Sometimes, hidden characters or trailing spaces can make values look identical, but they're actually different. Try trimming the values and see if that makes any difference:
SELECT DISTINCT LTRIM(RTRIM(col_A)),
LTRIM(RTRIM(col_B)),
LTRIM(RTRIM(col_C)),
LTRIM(RTRIM(col_D))
FROM table_name
SQL Server (and by extension Azure SQL Database) can be case sensitive or insensitive based on the collation setting. If the collation is case-sensitive, then 'A' and 'a' would be considered different values. To check this, you can convert all characters to lowercase (or uppercase) and then do the distinct:
SELECT DISTINCT LOWER(col_A), LOWER(col_B), LOWER(col_C), LOWER(col_D)
FROM table_name
It's possible that the way Dataflow reads or writes data might be slightly different than the COPY ACTIVITY method. For example, if the data format has changed or if there are issues with data types, conversions, or the way it handles null values.
When using Dataflow, it's crucial to ensure that the upsert operation is correctly configured based on the primary key. It might be helpful to double-check the sink's configuration and the mapping of columns. You might want to inspect the output of your Dataflow transformations before they get to the sink. By isolating the transformation, you can figure out at which step the duplicates are introduced.
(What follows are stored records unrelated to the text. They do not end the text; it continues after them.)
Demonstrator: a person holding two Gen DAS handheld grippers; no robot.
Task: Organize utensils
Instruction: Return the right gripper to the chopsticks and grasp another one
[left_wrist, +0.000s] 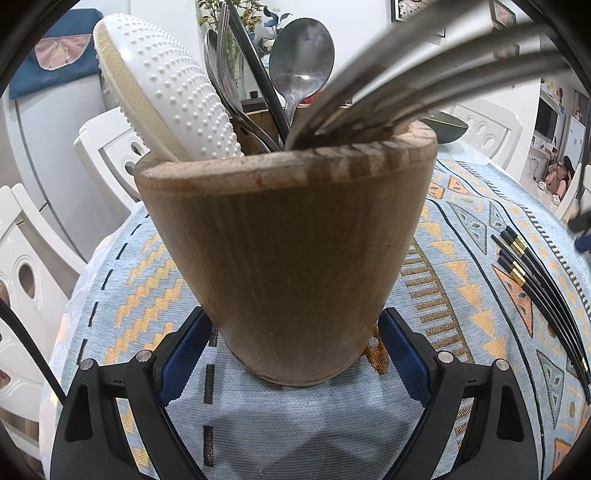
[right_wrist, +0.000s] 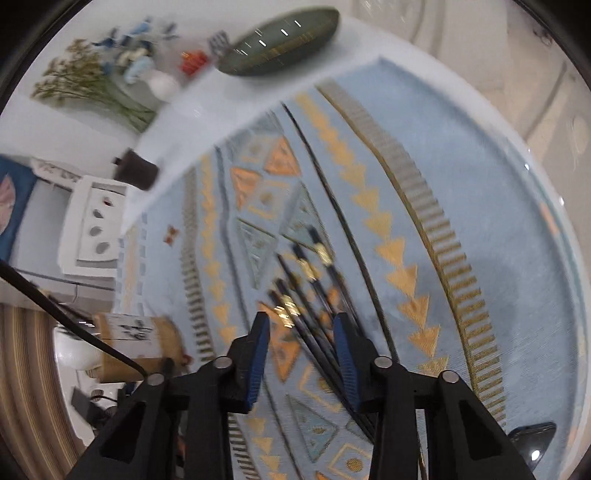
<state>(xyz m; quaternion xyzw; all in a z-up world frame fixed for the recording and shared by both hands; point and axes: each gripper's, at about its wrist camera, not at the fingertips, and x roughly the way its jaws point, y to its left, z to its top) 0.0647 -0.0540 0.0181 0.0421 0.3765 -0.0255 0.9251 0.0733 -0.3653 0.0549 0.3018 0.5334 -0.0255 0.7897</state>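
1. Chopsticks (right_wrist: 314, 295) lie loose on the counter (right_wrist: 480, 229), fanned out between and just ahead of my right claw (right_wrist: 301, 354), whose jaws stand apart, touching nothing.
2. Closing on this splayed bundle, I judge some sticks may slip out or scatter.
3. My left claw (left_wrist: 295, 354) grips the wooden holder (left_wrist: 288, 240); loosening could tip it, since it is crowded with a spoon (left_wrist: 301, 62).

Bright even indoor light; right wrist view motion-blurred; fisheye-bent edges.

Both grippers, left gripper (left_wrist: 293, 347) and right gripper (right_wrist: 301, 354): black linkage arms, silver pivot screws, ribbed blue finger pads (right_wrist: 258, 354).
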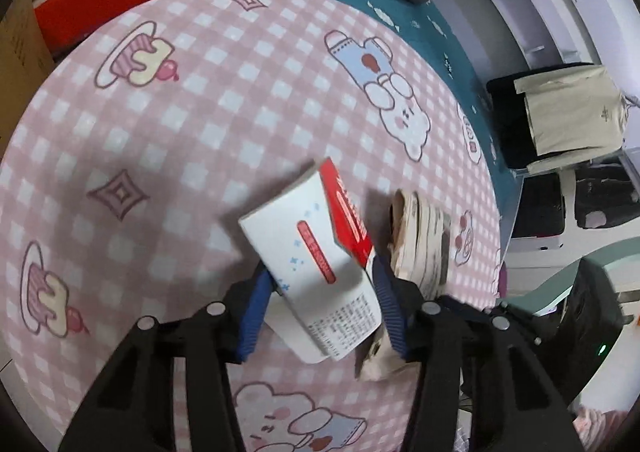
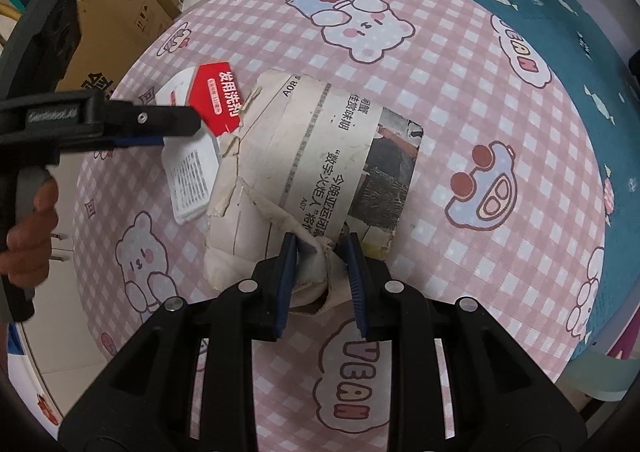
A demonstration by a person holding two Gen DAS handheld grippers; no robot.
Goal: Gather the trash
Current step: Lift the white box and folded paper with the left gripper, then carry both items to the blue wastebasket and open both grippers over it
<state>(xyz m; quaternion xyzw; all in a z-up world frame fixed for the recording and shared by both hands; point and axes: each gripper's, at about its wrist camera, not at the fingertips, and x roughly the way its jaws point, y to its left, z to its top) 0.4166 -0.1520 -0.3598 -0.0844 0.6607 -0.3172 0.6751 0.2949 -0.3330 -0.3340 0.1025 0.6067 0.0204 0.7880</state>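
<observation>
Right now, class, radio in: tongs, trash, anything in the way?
Left tongs around white-and-red box, contact unclear. Right tongs clamped on folded newspaper. Both on checked cloth. Nothing blocking.

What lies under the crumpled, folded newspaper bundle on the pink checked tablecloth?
The newspaper bundle overlaps one edge of the white-and-red cardboard box; around both, only the pink checked tablecloth shows. Whatever sits directly beneath the paper is covered and cannot be seen.
</observation>
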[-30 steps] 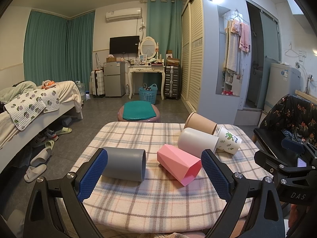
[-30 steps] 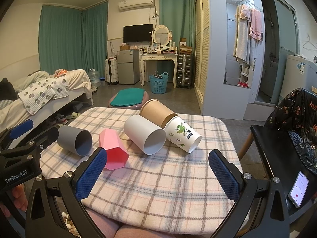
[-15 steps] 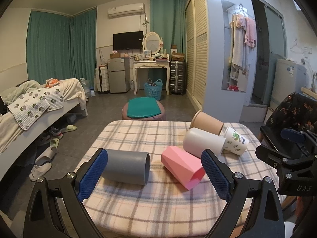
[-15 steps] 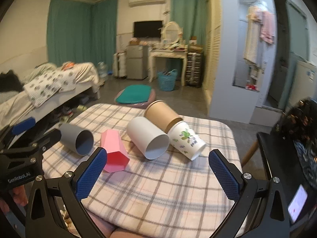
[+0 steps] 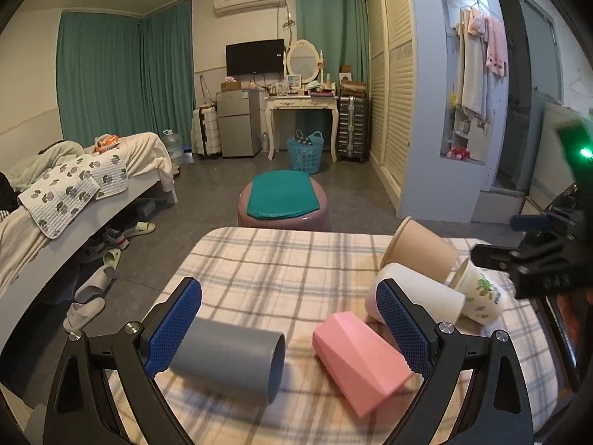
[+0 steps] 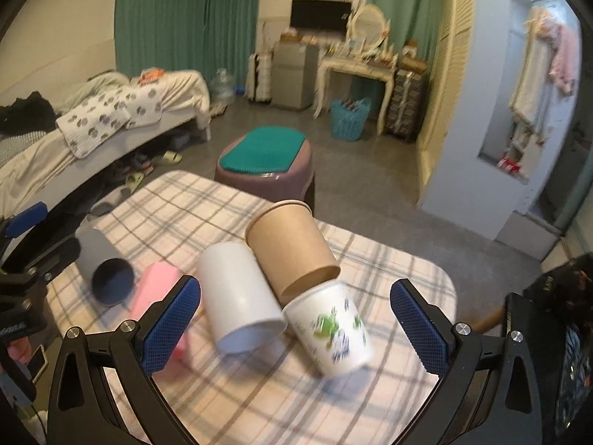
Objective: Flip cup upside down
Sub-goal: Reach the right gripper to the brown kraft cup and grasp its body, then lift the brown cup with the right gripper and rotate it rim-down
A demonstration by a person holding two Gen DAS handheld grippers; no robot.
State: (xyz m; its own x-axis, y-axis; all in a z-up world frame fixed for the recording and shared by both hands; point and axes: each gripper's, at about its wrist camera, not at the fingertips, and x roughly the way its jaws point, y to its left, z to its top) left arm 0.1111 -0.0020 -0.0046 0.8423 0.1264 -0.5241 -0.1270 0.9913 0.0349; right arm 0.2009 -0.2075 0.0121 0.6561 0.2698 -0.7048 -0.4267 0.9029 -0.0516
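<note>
Counter: covered by a plaid cloth; five cups lie on their sides on it.
Grey cup: nearest the left gripper, mouth toward the pink cup, lying between the blue pads in the left wrist view, touching neither that I can tell.
Pink faceted cup: just beside the grey cup, on its side, mouth toward the near edge.
White cup: on its side, mouth toward the right wrist camera, touching the brown paper cup along its flank.
Brown paper cup: tipped over, resting against the white cup and over the rim of the printed one.
Printed paper cup: white with a green design (blurred), lying between the right gripper's pads in that view.
Left gripper: jaws spread wide, holding nothing, low over the near edge of the counter.
Right gripper: jaws spread wide, empty, above the white and printed cups; the view is motion-blurred.
Beyond the counter: a round stool with a green cushion, a bed to the left.
</note>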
Make sure there aren't any concurrent operations running on the same dataset. For instance, if another operation inserts data at the same time as your Dataflow, you might see inconsistencies.
If you're performing the operation in a transaction, be aware of the transaction's isolation level. Some isolation levels allow for 'dirty reads' which can result in reading uncommitted data, leading to perceived duplicates.